• Aim of the task
Output the lines from the one holding "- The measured" to the end of the entries that follow, exactly and only those, minus any pictures.

Source data START

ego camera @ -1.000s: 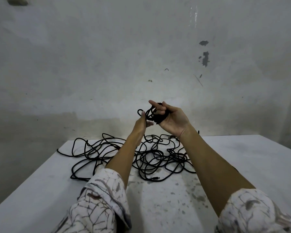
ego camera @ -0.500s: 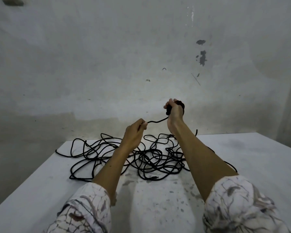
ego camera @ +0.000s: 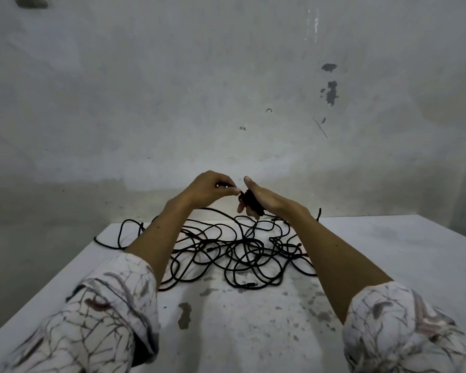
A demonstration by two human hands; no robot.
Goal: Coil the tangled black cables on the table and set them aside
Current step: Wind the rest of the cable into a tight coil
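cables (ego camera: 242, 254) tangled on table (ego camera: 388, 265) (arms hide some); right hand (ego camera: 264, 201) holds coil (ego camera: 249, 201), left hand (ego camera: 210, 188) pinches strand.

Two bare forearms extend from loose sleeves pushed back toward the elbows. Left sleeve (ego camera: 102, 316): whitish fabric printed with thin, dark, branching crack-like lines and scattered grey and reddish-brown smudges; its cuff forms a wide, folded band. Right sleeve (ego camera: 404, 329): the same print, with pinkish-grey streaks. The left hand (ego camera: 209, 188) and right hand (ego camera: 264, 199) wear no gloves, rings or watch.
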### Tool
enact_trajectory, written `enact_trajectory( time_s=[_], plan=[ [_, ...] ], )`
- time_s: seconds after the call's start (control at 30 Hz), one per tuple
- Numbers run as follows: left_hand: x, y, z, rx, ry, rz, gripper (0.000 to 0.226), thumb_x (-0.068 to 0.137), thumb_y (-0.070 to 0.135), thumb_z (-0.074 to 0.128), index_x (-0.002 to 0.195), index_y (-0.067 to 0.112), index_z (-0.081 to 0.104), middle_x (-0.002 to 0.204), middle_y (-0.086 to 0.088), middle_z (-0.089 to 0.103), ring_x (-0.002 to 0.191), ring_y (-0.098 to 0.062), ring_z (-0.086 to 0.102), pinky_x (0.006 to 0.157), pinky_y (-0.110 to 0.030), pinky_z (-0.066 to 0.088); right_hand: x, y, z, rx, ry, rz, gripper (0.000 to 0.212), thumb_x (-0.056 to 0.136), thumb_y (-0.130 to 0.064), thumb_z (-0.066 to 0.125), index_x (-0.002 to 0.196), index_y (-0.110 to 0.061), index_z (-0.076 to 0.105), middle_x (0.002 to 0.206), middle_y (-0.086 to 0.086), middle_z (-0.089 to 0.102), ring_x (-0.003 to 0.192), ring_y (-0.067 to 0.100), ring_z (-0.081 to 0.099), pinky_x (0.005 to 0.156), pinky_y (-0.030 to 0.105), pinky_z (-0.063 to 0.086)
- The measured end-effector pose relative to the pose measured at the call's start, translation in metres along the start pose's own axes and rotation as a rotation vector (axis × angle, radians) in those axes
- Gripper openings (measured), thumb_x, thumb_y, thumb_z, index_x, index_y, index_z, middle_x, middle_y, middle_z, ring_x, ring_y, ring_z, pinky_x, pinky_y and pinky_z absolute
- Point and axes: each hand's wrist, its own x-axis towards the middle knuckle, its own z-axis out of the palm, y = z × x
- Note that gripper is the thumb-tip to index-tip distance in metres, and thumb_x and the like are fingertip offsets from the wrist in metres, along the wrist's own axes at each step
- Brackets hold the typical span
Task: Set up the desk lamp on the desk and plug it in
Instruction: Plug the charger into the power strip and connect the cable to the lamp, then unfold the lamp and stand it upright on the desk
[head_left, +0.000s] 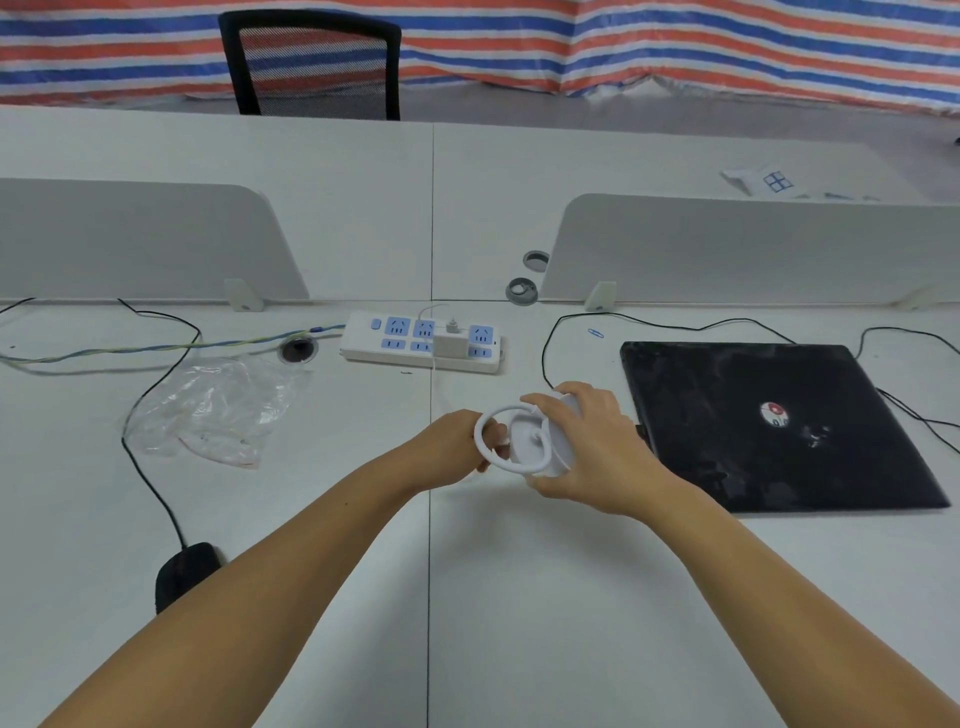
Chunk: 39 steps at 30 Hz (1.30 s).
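I see the desk lamp held above mid-desk, my left hand on its left, my right hand on its right. Power strip lies behind the lamp, an adapter plugged into it. Laptop sits right of the hands. Plastic bag lies left; mouse near left, before the bag. Dividers stand behind the strip, chair beyond.
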Motion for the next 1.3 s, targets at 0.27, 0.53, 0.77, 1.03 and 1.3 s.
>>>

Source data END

• Problem solution
- The measured end-effector pose relative to the pose measured at the call's start, translation in metres along the start pose's own axes and rotation as a rotation vector (axis × angle, radians) in those axes
- Gripper openings (measured), thumb_x, thumb_y, thumb_z, index_x, index_y, index_z, middle_x, middle_y, middle_z, ring_x, ring_y, ring_z, pinky_x, pinky_y and pinky_z absolute
- Point and axes: each hand's wrist, its own x-axis towards the middle knuckle, its own z-axis out of the palm, y = z × x
- Note that gripper is the thumb-tip to index-tip distance in metres, and thumb_x and the like are fingertip offsets from the wrist in metres, along the wrist's own axes at each step
- Brackets hold the typical span
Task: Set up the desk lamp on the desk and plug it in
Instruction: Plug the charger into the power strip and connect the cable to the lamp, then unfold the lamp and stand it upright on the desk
[head_left, +0.000s] 
Chunk: 39 steps at 30 Hz (1.30 s).
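I see the desk lamp held above mid-desk, my left hand on its left, my right hand on its right. Power strip lies behind the lamp, an adapter plugged into it. Laptop sits right of the hands. Plastic bag lies left; mouse near left, before the bag. Dividers stand behind the strip, chair beyond.
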Motion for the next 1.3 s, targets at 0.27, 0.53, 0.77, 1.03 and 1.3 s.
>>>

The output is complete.